_WORK TASK_:
Copy, from the material below, each line where "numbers" shows up.

=-=-=

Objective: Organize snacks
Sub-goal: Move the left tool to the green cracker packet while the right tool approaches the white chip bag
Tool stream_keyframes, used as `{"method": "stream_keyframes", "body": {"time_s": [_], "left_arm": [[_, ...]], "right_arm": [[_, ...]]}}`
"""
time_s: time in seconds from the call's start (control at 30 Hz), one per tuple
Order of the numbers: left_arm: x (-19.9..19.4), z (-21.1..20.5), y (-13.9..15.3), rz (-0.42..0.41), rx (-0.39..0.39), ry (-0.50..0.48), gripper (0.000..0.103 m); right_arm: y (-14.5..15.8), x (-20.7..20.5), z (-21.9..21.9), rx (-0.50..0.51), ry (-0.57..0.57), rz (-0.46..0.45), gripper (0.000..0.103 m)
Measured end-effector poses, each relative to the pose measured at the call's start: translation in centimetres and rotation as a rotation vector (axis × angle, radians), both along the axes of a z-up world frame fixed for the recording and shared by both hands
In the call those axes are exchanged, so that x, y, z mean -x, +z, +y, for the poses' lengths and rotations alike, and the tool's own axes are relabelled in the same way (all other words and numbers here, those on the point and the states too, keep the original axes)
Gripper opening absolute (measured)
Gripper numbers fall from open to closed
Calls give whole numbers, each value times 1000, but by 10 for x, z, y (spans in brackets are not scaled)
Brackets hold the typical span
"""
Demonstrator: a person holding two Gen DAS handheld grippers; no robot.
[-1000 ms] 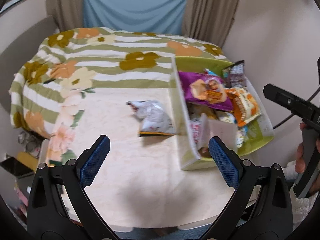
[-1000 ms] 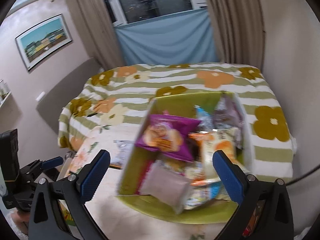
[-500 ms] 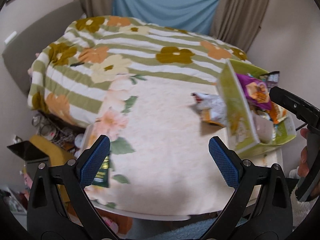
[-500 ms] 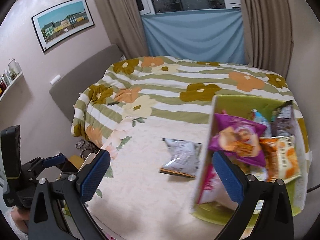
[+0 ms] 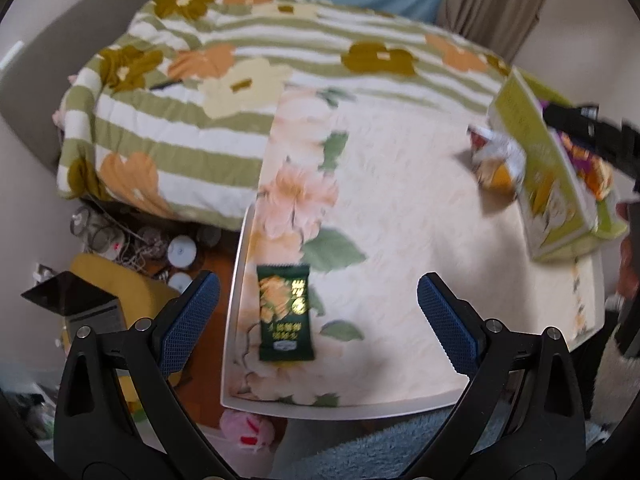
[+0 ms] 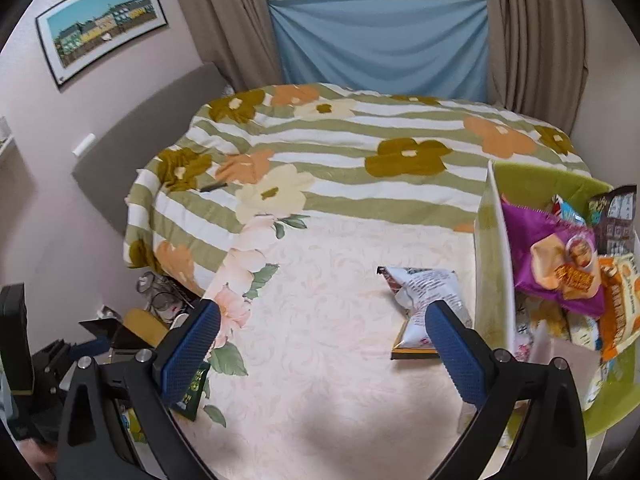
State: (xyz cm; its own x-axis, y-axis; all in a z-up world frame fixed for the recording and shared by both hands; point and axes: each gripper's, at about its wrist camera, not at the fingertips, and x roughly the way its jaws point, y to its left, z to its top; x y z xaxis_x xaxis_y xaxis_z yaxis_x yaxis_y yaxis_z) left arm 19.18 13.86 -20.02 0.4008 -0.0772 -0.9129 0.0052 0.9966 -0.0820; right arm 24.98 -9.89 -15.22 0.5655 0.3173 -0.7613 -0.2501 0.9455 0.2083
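Behind the bench point(image 6: 340, 320), a bed point(image 6: 360, 148) under a green-striped quilt with orange, brown and cream flowers; behind that, a blue cloth point(image 6: 380, 40) between beige curtains. On the wall off the bench's left side, a framed picture point(image 6: 100, 28) of coloured houses.

Bench covered in a cream cloth with peach flowers along its left edge. At the bench's right edge, a lime green box point(image 6: 520, 184) with white walls, packed with snack bags: a purple bag point(image 6: 556, 256) on top, an orange bag point(image 6: 616, 312) at its right, a dark brown bag point(image 6: 612, 216) at the box's far corner.

Just left of the box, on the bench, a crumpled white snack bag point(image 6: 424, 300), close to the box wall. At the bench's near left edge, lying flat, a dark green snack packet point(image 5: 285, 312) with gold print, well apart from the box.

Left gripper point(image 5: 316, 316) above the bench's near left corner, jaws wide apart, holding nothing, dark green packet between them in view. Right gripper point(image 6: 320, 348) over the bench's near edge, jaws likewise spread and empty.
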Motion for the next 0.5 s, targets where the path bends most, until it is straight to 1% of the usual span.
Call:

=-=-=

_ANSWER FOR THE TASK_:
Order of the numbers: left_arm: x (-19.9..19.4), z (-21.1..20.5), y (-13.9..15.3), rz (-0.42..0.41), rx (-0.39..0.39), ry (-0.50..0.48), gripper (0.000..0.103 m); right_arm: y (-14.5..15.8), x (-20.7..20.5), z (-21.9..21.9), rx (-0.50..0.51), ry (-0.57..0.57), rz (-0.46..0.45), gripper (0.000..0.103 m)
In the call those axes are exchanged, so that x, y, z mean -x, +z, +y, for the poses' lengths and rotations alike, and the tool's own axes are relabelled in the same way (all other words and numbers here, those on the point and the states too, keep the original axes)
Gripper numbers fall from open to closed
Calls give whole numbers, each value times 1000, but by 10 for x, z, y (spans in brackets are not scaled)

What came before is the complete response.